All lines below between the line with "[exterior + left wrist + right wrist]" and the line with "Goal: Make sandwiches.", including both, must be copied exactly, and the pictures must be omitted.

■ Data for the task
════════════════════

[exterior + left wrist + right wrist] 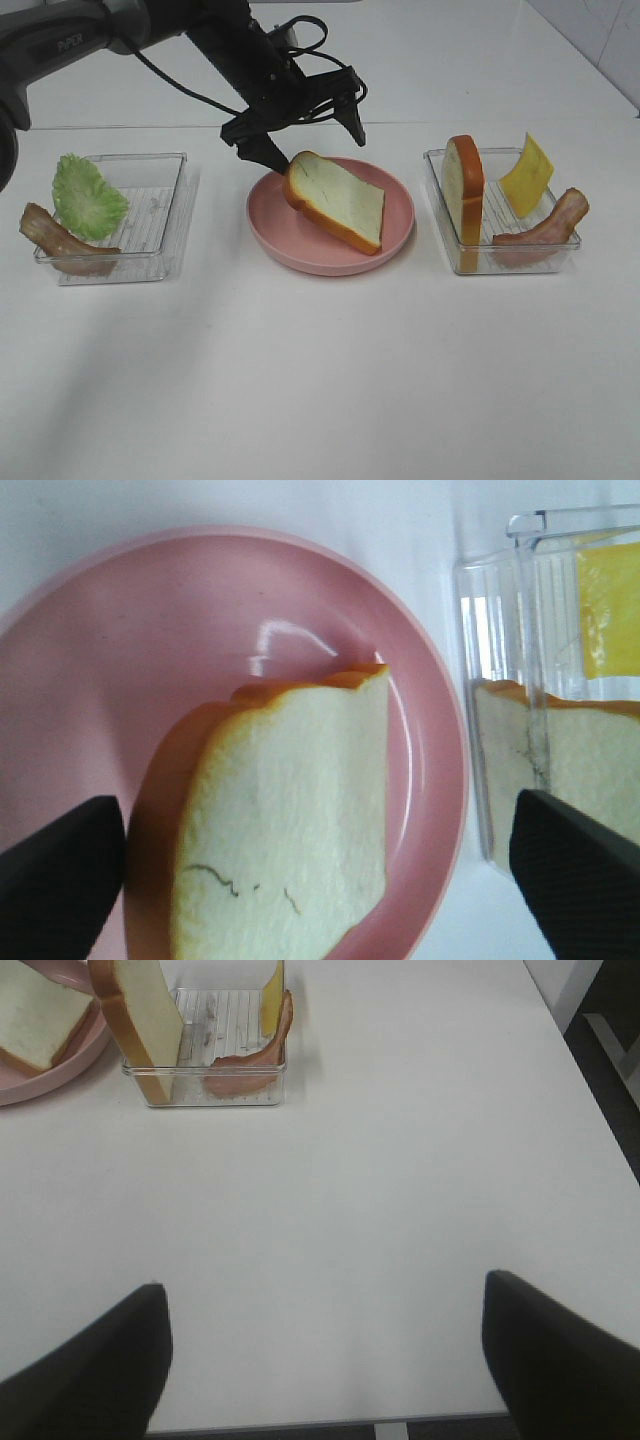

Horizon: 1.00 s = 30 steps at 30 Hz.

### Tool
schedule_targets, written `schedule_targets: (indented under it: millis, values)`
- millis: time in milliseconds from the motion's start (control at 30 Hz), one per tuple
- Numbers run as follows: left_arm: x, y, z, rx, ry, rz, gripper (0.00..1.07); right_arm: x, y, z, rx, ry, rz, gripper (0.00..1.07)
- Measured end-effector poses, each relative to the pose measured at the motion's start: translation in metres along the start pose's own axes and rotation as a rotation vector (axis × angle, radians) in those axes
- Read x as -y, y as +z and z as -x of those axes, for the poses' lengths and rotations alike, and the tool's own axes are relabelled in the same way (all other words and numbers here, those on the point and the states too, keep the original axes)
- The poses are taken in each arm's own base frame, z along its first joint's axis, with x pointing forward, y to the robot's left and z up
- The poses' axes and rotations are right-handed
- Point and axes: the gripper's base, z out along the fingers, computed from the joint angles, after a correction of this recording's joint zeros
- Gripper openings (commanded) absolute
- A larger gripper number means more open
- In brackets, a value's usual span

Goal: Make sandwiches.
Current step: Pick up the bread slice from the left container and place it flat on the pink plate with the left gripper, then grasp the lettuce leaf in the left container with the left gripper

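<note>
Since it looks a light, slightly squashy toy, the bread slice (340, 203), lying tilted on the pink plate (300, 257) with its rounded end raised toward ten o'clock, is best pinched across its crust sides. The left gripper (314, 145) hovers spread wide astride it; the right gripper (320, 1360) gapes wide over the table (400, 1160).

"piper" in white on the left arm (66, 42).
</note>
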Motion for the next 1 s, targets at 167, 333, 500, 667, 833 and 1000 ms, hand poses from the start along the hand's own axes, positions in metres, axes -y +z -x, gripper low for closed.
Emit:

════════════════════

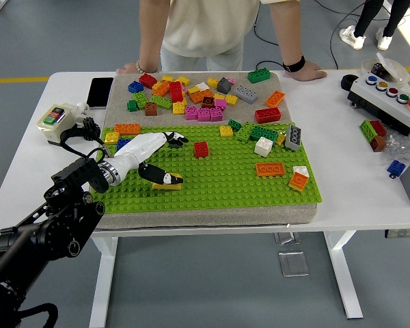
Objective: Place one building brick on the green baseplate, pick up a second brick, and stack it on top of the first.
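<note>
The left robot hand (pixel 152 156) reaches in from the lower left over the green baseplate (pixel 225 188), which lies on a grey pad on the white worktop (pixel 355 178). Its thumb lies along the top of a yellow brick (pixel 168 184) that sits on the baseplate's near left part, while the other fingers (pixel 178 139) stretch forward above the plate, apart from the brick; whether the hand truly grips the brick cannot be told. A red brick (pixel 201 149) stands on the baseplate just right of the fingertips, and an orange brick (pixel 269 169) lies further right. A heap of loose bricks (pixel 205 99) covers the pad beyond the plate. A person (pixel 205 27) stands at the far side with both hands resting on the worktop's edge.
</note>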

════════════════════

■ Exercise answer
[exterior + left wrist + right wrist] 

Horizon: 1.00 s = 30 steps at 30 Hz.

### Tool
schedule_targets, written `schedule_targets: (indented under it: millis, values)`
- millis: time in milliseconds from the motion's start (control at 30 Hz), one per tuple
- Numbers run as follows: left_arm: x, y, z, rx, ry, rz, gripper (0.00..1.07); right_arm: x, y, z, rx, ry, rz, gripper (0.00..1.07)
- Measured end-effector poses, each relative to the pose measured at the motion's start: translation in metres along the start pose's own axes and rotation as a rotation vector (axis × angle, radians) in those axes
- Read x as -y, y as +z and z as -x of those axes, for the poses' lengths and rotations alike, and the tool's own axes are relabelled in the same way (all other words and numbers here, those on the point and the states too, keep the original axes)
- The poses are taken in each arm's own base frame, z along its first joint's axis, with x pointing forward, y to the robot's left and z up
- The poses' axes and rotations are right-handed
- Point and axes: the gripper's base, z out along the fingers, computed from the joint angles, after a correction of this recording's joint zeros
- Gripper openings (commanded) absolute
- A larger gripper number means more open
- In brackets, a value's usual span

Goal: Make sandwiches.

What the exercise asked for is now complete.